Required work ::
Restate the listing below word for word; no picture is to be carried over.

Dataset extract ::
# # #
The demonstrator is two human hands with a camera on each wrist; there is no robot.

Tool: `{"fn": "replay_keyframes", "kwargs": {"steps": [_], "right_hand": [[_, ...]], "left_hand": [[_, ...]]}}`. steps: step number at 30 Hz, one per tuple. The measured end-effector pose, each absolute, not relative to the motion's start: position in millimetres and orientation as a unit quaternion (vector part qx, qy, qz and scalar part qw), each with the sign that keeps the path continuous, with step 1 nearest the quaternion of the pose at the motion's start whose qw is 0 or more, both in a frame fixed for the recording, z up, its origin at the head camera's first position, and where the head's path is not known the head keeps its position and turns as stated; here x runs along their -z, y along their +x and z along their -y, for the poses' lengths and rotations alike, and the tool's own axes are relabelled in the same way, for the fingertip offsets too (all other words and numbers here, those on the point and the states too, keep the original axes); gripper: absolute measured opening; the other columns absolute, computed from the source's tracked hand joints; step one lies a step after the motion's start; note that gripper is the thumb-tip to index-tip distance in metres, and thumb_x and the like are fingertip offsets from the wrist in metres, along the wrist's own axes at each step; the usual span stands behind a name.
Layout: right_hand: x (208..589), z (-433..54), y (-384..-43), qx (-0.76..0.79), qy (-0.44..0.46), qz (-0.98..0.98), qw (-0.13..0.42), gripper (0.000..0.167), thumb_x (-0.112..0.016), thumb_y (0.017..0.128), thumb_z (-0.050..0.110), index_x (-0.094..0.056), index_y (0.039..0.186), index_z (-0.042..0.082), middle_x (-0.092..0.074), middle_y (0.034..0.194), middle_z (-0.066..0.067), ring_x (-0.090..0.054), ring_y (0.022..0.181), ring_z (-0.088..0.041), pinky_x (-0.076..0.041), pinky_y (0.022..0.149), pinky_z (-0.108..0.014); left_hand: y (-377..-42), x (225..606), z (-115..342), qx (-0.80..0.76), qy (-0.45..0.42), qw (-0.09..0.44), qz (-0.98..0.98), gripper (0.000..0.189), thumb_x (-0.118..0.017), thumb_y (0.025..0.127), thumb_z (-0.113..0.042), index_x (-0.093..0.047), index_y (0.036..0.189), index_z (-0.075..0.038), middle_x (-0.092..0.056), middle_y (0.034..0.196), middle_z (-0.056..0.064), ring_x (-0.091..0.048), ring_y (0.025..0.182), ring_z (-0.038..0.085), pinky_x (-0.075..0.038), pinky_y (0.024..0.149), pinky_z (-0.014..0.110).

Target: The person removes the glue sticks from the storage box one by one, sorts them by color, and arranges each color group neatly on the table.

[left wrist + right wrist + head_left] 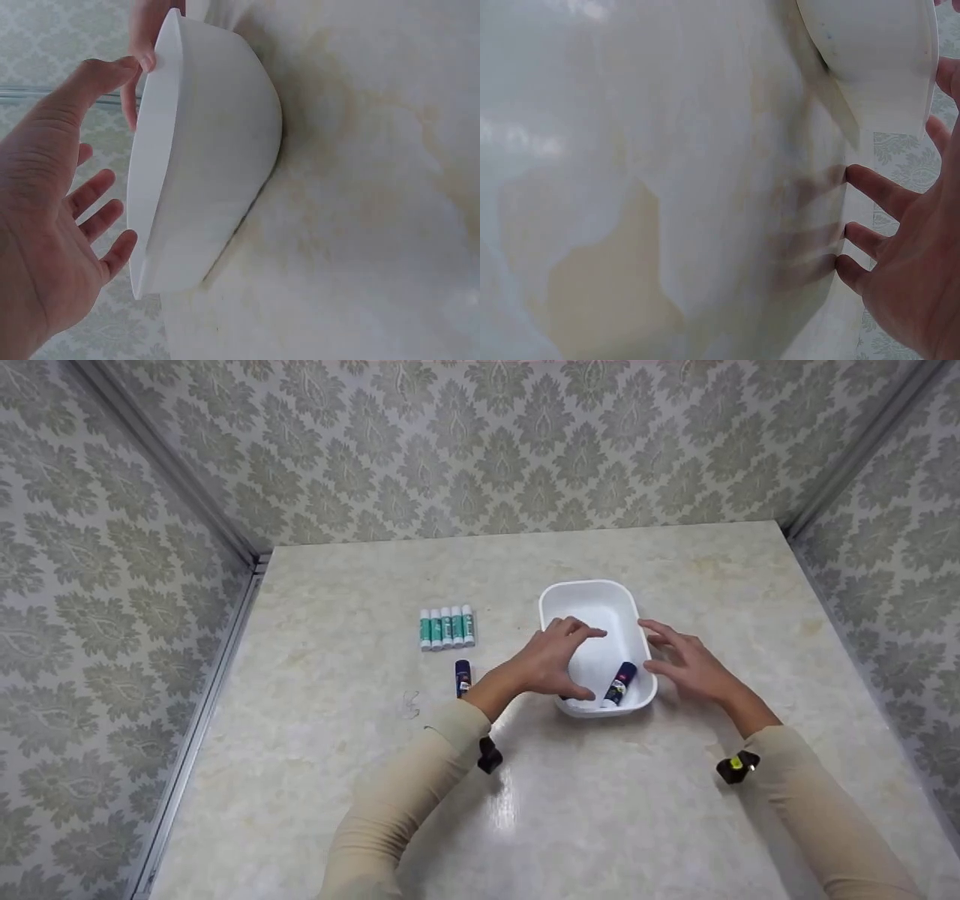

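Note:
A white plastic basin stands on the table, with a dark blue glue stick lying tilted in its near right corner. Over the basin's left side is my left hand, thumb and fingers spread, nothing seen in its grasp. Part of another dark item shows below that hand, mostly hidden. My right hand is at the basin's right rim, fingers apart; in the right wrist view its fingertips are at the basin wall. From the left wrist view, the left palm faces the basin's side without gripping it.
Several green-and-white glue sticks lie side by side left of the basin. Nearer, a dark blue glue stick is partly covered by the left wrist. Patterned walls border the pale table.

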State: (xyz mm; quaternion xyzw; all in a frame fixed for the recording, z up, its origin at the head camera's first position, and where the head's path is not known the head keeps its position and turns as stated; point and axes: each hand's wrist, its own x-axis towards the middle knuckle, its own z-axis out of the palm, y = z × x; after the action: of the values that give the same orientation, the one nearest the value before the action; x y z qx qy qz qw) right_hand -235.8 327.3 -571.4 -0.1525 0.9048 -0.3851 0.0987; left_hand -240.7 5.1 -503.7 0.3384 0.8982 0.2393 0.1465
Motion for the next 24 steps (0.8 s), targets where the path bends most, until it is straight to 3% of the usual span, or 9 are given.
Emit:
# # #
Final answer ::
The demonstrator is two human hands with a camera on each wrist; there is no robot.

Tool: `{"fn": "replay_keyframes", "kwargs": {"steps": [_], "right_hand": [[_, ...]], "left_hand": [[_, ...]]}}`. steps: step number at 30 Hz, one per tuple. The measured end-effector pose, each absolute, not relative to the motion's start: position in millimetres and orientation as a unit quaternion (vector part qx, qy, qz and scalar part qw), each with the sign that keeps the path continuous, with step 1 nearest the quaternion of the pose at the motion's start whose qw is 0 or more, both in a frame fixed for the recording, z up, its origin at the head camera's first position, and where the head's path is not known the head keeps its position and turns as stated; here x runs along their -z, y along their +x and z along their -y, for the poses' lengths and rotations alike, and the tool's own axes are relabelled in the same way, for the fingertip offsets too (all other words and numbers here, those on the point and the states too, keep the original axes); gripper: absolute measured opening; the other columns absolute, computed from the source's tracked hand joints; step one lies a step after the motion's start; note that gripper is the thumb-tip to index-tip distance in metres, and thumb_x and the like are fingertip offsets from the wrist in metres, along the wrist's own axes at each step; the usual span stands behind a name.
Layout: right_hand: x (208..589), z (-433..54), y (-384..-43), qx (-0.76..0.79), qy (-0.44..0.46), qz (-0.98..0.98), qw (-0.13..0.42), gripper (0.000..0.167), thumb_x (-0.112..0.016), thumb_y (0.017..0.128), thumb_z (-0.050..0.110), index_x (-0.094..0.056), index_y (0.039..0.186), index_z (-0.042..0.082), middle_x (-0.092..0.074), middle_y (0.034..0.194), middle_z (-0.066..0.067), ring_x (-0.090..0.054), ring_y (0.022..0.181), ring_z (-0.088..0.041), pinky_x (-0.076..0.041), pinky_y (0.022..0.149), pinky_z (-0.108..0.014); left_hand: y (-377..-42), x (225..606), z (-115..342), qx (-0.80..0.76), qy (-0.45..0.42), qw (-0.09..0.44), qz (-0.98..0.98), gripper (0.000..0.189), thumb_x (-0.118..0.017), thumb_y (0.025..0.127), thumb_z (-0.113..0.042), index_x (-0.093..0.047), index_y (0.036..0.189), index_z (-0.075..0.038), middle_x (-0.092..0.056), middle_y (0.034..0.196), middle_z (-0.056..0.064), ring_x (-0.091..0.048), ring_y (0.025..0.182), ring_z (-0.038..0.085), pinky_x (-0.075..0.038), pinky_y (0.024..0.149), pinky_z (-0.014..0.110).

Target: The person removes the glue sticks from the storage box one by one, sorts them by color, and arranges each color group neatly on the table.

[left wrist + right wrist + head_left] 

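Note:
A white plastic basin stands on the table, with a dark blue glue stick lying tilted in its near right corner. Over the basin's left side is my left hand, thumb and fingers spread, nothing seen in its grasp. Part of another dark item shows below that hand, mostly hidden. My right hand is at the basin's right rim, fingers apart; in the right wrist view its fingertips are at the basin wall. From the left wrist view, the left palm faces the basin's side without gripping it.
Several green-and-white glue sticks lie side by side left of the basin. Nearer, a dark blue glue stick is partly covered by the left wrist. Patterned walls border the pale table.
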
State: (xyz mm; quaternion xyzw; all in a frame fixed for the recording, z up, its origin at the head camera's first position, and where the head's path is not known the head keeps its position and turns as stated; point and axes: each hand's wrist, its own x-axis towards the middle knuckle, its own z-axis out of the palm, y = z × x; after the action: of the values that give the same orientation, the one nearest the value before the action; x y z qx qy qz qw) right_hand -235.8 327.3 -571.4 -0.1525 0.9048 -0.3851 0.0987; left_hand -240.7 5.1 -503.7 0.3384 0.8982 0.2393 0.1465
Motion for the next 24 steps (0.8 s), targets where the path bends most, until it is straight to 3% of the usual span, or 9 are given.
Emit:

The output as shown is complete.